Today's title actually came before the post. Unusual for me. Which is why I even have a title. (If you don't know what I'm talking about, see the last two posts below this one.)
To say we've been in a season of trial, some days feels like an understatement. Just yesterday I asked the Lord if I could please enter a season where I didn't cry every day. In fairness, some days it feels like a really good workout exercise where you are energized afterwards and your muscles burn with warmth in a good way. But most days, it feels like a marathon I didn't train for. And didn't want to enter.

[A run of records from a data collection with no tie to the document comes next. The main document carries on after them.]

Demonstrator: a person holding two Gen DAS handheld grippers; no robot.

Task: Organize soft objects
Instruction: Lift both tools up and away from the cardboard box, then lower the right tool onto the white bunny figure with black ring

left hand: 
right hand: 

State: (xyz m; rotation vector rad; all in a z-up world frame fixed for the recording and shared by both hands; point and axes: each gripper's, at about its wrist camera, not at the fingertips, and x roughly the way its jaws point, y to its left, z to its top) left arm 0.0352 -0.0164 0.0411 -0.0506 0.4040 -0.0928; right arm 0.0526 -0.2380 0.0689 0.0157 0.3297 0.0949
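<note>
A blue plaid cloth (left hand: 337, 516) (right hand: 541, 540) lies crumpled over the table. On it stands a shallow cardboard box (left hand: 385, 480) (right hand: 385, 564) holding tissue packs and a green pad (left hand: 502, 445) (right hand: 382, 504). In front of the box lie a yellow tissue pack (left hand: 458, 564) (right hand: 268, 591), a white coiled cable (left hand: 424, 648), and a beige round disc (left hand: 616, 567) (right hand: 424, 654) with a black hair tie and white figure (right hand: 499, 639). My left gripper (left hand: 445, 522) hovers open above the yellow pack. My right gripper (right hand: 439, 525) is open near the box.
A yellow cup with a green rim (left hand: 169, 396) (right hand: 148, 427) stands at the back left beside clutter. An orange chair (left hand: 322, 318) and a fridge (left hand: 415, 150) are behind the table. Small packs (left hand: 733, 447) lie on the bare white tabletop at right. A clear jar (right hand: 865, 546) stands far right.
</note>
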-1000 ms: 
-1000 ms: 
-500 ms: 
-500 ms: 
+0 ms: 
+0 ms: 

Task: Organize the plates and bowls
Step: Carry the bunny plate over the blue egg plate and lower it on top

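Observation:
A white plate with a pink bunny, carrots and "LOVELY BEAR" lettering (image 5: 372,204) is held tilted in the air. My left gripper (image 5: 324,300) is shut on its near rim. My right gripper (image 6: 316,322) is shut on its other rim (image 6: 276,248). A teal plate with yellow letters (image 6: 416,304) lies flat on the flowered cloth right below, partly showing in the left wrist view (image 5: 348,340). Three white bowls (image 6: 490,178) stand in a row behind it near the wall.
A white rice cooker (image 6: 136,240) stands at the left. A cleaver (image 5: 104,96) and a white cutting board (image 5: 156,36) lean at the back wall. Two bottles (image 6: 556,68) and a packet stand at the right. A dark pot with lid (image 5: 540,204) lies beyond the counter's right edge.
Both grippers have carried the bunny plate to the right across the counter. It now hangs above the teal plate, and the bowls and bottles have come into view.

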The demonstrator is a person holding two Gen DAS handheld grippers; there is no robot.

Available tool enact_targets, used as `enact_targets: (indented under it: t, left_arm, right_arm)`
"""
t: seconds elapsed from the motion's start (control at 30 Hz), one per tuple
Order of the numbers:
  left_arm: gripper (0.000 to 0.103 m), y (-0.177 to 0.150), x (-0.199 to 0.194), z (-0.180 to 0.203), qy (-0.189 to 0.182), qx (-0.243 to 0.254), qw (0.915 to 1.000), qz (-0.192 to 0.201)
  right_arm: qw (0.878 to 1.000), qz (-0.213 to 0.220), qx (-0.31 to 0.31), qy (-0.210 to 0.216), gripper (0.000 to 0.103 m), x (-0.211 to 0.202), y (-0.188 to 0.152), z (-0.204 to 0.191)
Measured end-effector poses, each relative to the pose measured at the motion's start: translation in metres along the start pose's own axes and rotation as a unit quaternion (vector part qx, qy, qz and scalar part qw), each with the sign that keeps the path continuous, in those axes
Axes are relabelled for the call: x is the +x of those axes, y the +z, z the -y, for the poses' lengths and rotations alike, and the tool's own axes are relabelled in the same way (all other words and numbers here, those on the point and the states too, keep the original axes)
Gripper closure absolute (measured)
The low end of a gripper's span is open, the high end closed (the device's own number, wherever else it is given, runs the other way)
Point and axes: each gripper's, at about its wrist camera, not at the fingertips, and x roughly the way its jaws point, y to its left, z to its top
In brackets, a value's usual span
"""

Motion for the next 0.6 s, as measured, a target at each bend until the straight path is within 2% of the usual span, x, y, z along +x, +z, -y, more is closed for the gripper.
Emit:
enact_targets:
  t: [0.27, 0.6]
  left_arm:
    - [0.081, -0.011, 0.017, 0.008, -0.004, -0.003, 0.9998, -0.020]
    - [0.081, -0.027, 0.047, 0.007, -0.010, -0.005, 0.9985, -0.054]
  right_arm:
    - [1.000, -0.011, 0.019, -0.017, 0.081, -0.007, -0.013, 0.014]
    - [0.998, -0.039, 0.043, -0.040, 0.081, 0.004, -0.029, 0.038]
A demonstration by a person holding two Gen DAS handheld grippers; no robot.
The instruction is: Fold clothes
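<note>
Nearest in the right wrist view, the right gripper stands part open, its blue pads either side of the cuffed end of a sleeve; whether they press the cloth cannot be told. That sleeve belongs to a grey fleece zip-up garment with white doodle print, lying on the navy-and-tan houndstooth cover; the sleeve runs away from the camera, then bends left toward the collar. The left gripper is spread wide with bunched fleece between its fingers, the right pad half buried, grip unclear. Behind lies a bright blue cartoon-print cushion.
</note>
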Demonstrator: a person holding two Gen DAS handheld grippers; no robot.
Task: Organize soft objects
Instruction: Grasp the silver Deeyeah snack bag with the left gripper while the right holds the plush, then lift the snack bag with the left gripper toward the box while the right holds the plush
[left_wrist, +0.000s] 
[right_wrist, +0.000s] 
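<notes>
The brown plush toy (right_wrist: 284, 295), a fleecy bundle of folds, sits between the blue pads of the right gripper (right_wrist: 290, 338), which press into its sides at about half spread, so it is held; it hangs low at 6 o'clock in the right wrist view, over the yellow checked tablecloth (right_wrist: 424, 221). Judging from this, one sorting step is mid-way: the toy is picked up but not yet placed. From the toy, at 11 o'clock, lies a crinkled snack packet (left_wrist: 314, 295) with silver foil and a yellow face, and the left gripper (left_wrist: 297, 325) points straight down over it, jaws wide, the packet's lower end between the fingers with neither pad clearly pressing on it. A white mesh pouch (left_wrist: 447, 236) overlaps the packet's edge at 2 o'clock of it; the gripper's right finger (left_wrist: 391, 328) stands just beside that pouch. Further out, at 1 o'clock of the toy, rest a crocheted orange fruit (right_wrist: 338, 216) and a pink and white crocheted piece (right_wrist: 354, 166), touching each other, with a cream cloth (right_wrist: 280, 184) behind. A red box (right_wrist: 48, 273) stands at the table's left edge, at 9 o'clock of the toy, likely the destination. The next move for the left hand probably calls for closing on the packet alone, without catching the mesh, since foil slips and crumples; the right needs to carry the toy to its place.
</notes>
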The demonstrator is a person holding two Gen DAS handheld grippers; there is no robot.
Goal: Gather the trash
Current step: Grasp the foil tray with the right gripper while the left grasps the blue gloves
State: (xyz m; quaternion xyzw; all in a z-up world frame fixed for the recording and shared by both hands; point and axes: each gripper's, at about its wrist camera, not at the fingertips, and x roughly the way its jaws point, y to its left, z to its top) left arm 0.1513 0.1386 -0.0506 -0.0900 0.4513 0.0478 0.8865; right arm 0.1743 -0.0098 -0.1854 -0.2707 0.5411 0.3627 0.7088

"In this world you will have trouble" its inevitable. Thinking just because you are a Christian or a good person, or a hard worker that you get to escape the inevitable is not only naive but a tad on S-T-U-P-I-D side. (We don't say that word in our house which is why I had to spell it out.) What makes the trouble or the trial or the pain bearable is not going it alone. If you are a believer in Christ, you have the best Companion ever: the Holy Spirit, to lead, guide, direct, counsel, comfort. The Bible promises that we will never be alone. Sometimes, though, we need a physical-I-can-see-and-touch-you person to walk along with. Someone who not only can empathize and bring wisdom but who has walked a similar path before. Someone who KNOWS, and is not just imagining what it must be like, but KNOWS the stink of it.
Yesterday, in the middle of my stink, a friend asked how it was going. And I was honest. And then out of politeness asked how she was doing. And she was honest. Seems we are walking a parallel season of stink. And the connection to our pain was instant. And comforting. Certainly, it doesn't displace the Holy Spirit or His work on our behalf, but this was like an extra blessing. Her encouragement and head nods were from experience, recent experience. My reassurance and empathy hit home because I'm walking down that same road. We left each other with no externals any different than before. And yet, to know that we didn't journey alone brought a comfort to my soul that soothed the ache-i-ness. I hope it did for her as well.
God chooses the trial, stress or pain of our lives because He knows that through Him, we are able to endure - and more - be victorious in a way that another person may not. We're not so special to get a trial, stress or pain that no one else has had to endure. And sometimes He knows that we need a little "seen" and "touchable" in the middle of our stink. He knows we need to know that we do not journey down our path alone.
Today I am thanking Him for the reminder that I am not the only one enduring a season for stress. There are others around me, close "others" that have a similar, if not harder burden to bear.
You are amazing Jo. Such a strong believer. I often wonder if I were to be put in your place- go through your stink- if I would believe and be comforted by the knowledge of God's wisdom. I feel I would, but I just don't know.
ReplyDeleteI pray quite often for you and DH that God would pull you out of the stinkin season you're in....I always get the same thing..."all in my own time, my child" He tells me.
Thanks friend. I needed to hear that. Love you.